In March, former WorldCom Inc. Chief Executive Bernard Ebbers was found guilty of masterminding an $11 billion fraud that forced the telecommunications company into bankruptcy. A jury in Birmingham, Alabama, is still deliberating the fate of former HealthSouth Corp. CEO Richard Scrushy, who is accused of orchestrating a $2.7 billion accounting fraud.

Prosecutors said Kozlowski and Swartz defrauded the company by taking secret loans and unwarranted bonuses between 1999 and 2001.

The two also were accused of defrauding shareholders by selling $575 million in Tyco stock while misrepresenting the company's financial condition.

TRIAL TWO

Prosecutors concentrated more heavily on the specifics of the charges in the retrial than in the first trial.

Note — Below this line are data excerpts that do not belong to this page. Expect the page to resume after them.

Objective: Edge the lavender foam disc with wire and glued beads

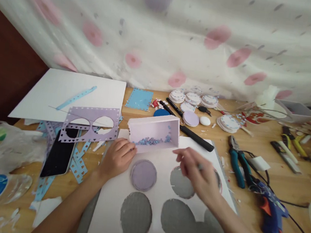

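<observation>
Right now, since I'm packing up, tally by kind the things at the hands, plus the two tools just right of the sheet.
Lilac disc: 1
Pale box with blue bits: 1
White cut sheet: 1
Pliers: 1
Glue gun: 1
Total: 5

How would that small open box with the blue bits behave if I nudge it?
Probably light: the box looks like thin card. It is open, so a jolt could scatter the loose blue bits inside. Flat sides suggest sliding, not rolling.
</observation>
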`<state>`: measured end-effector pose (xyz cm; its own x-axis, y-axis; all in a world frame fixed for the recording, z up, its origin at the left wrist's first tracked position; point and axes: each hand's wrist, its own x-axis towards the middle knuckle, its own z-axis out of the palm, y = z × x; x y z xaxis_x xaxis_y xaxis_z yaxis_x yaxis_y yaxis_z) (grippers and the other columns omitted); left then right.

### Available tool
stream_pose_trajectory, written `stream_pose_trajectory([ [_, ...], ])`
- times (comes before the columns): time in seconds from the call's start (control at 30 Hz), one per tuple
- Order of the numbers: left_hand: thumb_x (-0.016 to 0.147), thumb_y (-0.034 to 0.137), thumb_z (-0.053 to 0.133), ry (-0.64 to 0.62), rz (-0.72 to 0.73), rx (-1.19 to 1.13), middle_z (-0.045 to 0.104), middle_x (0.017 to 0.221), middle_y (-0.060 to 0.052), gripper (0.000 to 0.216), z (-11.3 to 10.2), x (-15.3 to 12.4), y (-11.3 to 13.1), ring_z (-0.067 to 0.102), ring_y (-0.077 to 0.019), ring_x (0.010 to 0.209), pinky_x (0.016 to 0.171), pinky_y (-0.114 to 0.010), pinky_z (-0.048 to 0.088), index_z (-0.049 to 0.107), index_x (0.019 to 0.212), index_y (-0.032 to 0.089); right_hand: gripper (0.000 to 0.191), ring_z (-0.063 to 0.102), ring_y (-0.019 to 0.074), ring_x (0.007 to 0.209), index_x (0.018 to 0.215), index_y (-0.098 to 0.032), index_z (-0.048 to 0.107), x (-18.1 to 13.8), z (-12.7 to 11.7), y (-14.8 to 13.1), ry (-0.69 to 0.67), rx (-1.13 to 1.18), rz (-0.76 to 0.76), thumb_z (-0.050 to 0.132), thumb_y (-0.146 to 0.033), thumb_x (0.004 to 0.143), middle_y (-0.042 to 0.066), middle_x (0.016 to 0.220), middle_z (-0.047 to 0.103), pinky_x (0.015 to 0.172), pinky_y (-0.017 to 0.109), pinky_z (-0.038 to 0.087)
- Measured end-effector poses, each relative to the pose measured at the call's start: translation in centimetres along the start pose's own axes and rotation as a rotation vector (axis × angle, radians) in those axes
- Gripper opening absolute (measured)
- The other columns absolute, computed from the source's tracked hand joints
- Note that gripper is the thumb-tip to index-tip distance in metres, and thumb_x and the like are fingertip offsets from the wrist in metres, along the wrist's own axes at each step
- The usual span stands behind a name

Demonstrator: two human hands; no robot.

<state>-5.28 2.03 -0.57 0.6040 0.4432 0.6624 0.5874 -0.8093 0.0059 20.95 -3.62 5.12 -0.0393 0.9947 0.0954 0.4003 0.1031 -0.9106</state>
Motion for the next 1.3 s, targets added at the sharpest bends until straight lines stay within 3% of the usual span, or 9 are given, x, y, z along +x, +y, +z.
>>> stream_pose_trajectory([
  [0.1, 0.075, 0.001, 0.062, 0.01, -0.003, 0.0, 0.069, 0.088, -0.006, 0.02, 0.2, -0.3, 0.0, 0.054, -0.0203, 0.086, 0.084, -0.04, 0.049, 0.064, 0.089, 0.016, 0.05, 0.054, 0.0157, 0.066, 0.085, -0.019, 0.064, 1.3, -2.7, -0.3, 0.158, 0.135, 0.02, 0.026, -0.049, 0.096, 0.005, 0.077, 0.061, 0.056, 0.027, 0.043],
  [0.23, 0.075, 0.001, 0.061, 0.009, -0.041, 0.006, 0.07, 0.087, -0.005, 0.021, 0.2, -0.4, 0.1, 0.055, -0.0201, 0.087, 0.084, -0.04, 0.048, 0.065, 0.089, 0.017, 0.063, 0.042, 0.0123, 0.047, 0.069, -0.019, 0.061, 3.1, -3.3, -0.6, 0.086, 0.109, 0.091, 0.017, -0.056, 0.096, 0.0, 0.051, 0.047, 0.044, 0.026, 0.034],
  [0.4, 0.076, 0.001, 0.061, -0.01, -0.048, 0.002, 0.07, 0.086, -0.005, 0.021, 0.0, -0.2, 0.4, 0.055, -0.0195, 0.084, 0.084, -0.04, 0.048, 0.064, 0.088, 0.017, 0.034, 0.059, 0.0143, 0.062, 0.079, -0.019, 0.064, 4.5, -0.9, -0.6, -0.086, 0.032, 0.031, 0.051, -0.049, 0.089, 0.001, 0.064, 0.062, 0.059, 0.026, 0.049],
  [0.5, 0.075, 0.001, 0.063, -0.011, -0.046, -0.003, 0.07, 0.084, -0.004, 0.02, 0.0, -0.1, 0.4, 0.055, -0.019, 0.082, 0.082, -0.039, 0.048, 0.064, 0.087, 0.017, 0.022, 0.064, 0.0152, 0.066, 0.089, -0.019, 0.062, 4.6, 0.1, 0.3, -0.114, -0.007, 0.005, 0.063, -0.04, 0.083, 0.002, 0.076, 0.067, 0.061, 0.027, 0.055],
  [0.6, 0.076, 0.002, 0.064, -0.011, -0.051, -0.002, 0.07, 0.084, -0.003, 0.019, 0.1, -0.1, 0.5, 0.055, -0.0182, 0.082, 0.083, -0.039, 0.048, 0.064, 0.086, 0.018, 0.015, 0.065, 0.0158, 0.075, 0.093, -0.02, 0.06, 4.5, 0.4, 1.1, -0.099, -0.131, -0.097, 0.061, -0.033, 0.085, 0.004, 0.084, 0.067, 0.07, 0.029, 0.057],
  [0.8, 0.077, 0.002, 0.064, -0.018, -0.052, 0.016, 0.07, 0.083, -0.002, 0.02, 0.1, -0.3, 0.4, 0.056, -0.0177, 0.082, 0.085, -0.038, 0.047, 0.063, 0.087, 0.019, 0.006, 0.063, 0.0171, 0.082, 0.09, -0.02, 0.059, 4.4, 0.3, 1.4, -0.11, -0.29, -0.286, 0.054, -0.023, 0.09, 0.006, 0.091, 0.066, 0.072, 0.029, 0.052],
  [0.97, 0.078, 0.003, 0.064, -0.007, -0.041, 0.026, 0.07, 0.082, -0.002, 0.018, 0.0, -0.2, 0.4, 0.057, -0.0168, 0.081, 0.085, -0.038, 0.047, 0.063, 0.087, 0.019, 0.007, 0.063, 0.016, 0.072, 0.089, -0.02, 0.059, 4.4, 0.5, 1.9, -0.134, -0.392, -0.208, 0.053, -0.021, 0.09, 0.005, 0.083, 0.067, 0.065, 0.027, 0.05],
  [1.3, 0.078, 0.004, 0.062, -0.004, -0.04, 0.02, 0.07, 0.082, -0.002, 0.02, 0.1, 0.0, 0.4, 0.057, -0.017, 0.081, 0.085, -0.037, 0.047, 0.064, 0.087, 0.021, 0.007, 0.067, 0.0195, 0.081, 0.092, -0.021, 0.059, 4.1, 1.4, 2.5, -0.098, -0.489, -0.202, 0.054, -0.022, 0.089, 0.006, 0.092, 0.069, 0.072, 0.03, 0.051],
])
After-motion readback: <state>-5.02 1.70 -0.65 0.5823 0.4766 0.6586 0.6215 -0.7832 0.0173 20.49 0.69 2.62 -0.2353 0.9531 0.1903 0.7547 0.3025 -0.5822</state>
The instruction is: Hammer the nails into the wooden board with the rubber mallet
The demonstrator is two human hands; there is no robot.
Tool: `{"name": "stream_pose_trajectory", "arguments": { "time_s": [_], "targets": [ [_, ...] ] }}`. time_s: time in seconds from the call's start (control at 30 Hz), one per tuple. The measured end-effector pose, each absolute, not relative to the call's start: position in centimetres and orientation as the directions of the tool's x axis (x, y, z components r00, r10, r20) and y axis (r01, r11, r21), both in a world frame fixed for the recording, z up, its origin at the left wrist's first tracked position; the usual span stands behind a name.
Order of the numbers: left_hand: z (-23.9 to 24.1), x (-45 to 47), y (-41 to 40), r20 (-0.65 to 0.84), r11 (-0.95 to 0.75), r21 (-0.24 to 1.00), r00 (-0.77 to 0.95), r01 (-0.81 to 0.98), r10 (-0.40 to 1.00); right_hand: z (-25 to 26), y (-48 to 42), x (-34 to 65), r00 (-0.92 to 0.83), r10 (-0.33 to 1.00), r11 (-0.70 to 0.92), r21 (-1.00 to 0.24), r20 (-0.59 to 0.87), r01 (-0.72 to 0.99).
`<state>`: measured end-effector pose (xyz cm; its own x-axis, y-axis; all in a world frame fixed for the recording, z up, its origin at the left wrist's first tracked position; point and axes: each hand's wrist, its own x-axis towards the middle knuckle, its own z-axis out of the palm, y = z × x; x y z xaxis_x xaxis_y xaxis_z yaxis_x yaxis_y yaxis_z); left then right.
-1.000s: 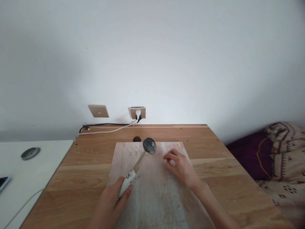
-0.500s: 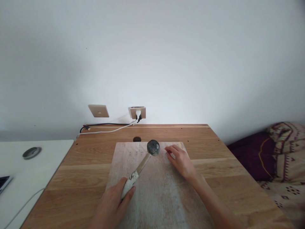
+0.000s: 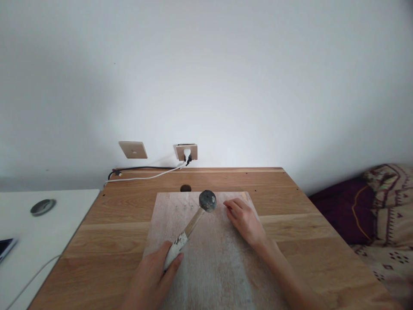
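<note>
**No legible writing in view**

Nothing in this view carries text, a label, a brand mark or a number that can be read. The hammer (image 3: 193, 224), the pale board (image 3: 209, 258), the wooden surface (image 3: 112, 224) and the two wall plates (image 3: 133, 149) show no print or sign. The patterned bedding (image 3: 383, 206) bears only ornament, no letters.

1. The hammer (image 3: 193, 224), gripped in the left hand (image 3: 155, 273), has swung right; its head now sits nearer the right hand (image 3: 245, 219).
2. The right hand has shifted slightly farther up the board (image 3: 213, 267), fingers pinched near the head.
</note>
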<state>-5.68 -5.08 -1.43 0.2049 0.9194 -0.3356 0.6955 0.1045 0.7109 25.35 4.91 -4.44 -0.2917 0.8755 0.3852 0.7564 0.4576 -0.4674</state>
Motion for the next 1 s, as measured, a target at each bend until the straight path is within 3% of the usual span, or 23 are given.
{"name": "stream_pose_trajectory", "arguments": {
  "time_s": [0.47, 0.7, 0.83, 0.93, 1.0],
  "targets": [
    [-0.3, -2.0, -2.6, -0.283, -0.007, 0.707, 0.292, 0.707, 0.913, -5.2, 5.5, 25.3, -0.165, 0.93, 0.329, -0.546, 0.327, 0.77],
    [-0.9, -0.6, -1.6, -0.314, -0.077, 0.575, 0.307, 0.815, 0.898, -5.6, 4.2, 27.4, -0.095, 0.932, 0.297, -0.584, 0.35, 0.755],
    [-1.3, -0.8, -1.7, -0.299, -0.067, 0.605, 0.304, 0.794, 0.904, -5.1, 2.1, 27.6, -0.072, 0.923, 0.299, -0.585, 0.378, 0.754],
    [-1.5, -1.6, -2.0, -0.275, -0.016, 0.674, 0.271, 0.739, 0.923, -3.8, 0.1, 25.3, -0.141, 0.913, 0.355, -0.577, 0.382, 0.735],
    [-1.4, -2.3, -2.3, -0.271, 0.032, 0.7, 0.223, 0.713, 0.936, -2.8, -0.9, 22.7, -0.315, 0.883, 0.465, -0.559, 0.347, 0.686]
  ]
}}
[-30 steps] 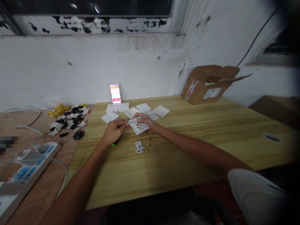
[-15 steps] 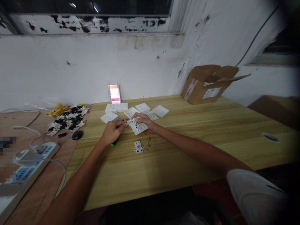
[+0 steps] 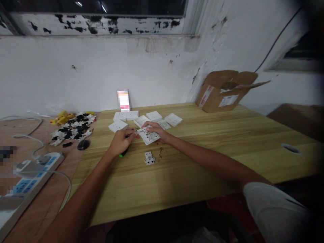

The earlier trial lasted six months and focused on Kozlowski's lavish spending habits -- such as a $6,000 shower curtain he bought for a Tyco-owned apartment in Manhattan and a week-long 40th birthday party for his wife on the island of Sardinia that cost $2 million.

Kozlowski took the stand in his own defense, after declining to testify in the first trial. He testified that his pay package was "confusing" and "almost embarrassingly big" but that he never committed a crime as the company's top executive.

Judge Michael Obus presided over both of the trials.

Since Kozlowski was charged in 2002, the company has been reorganized under new CEO Edward Breen. The company, whose products range from printed circuit boards for electronics to hypodermic needles, is based in Pembroke, Bermuda.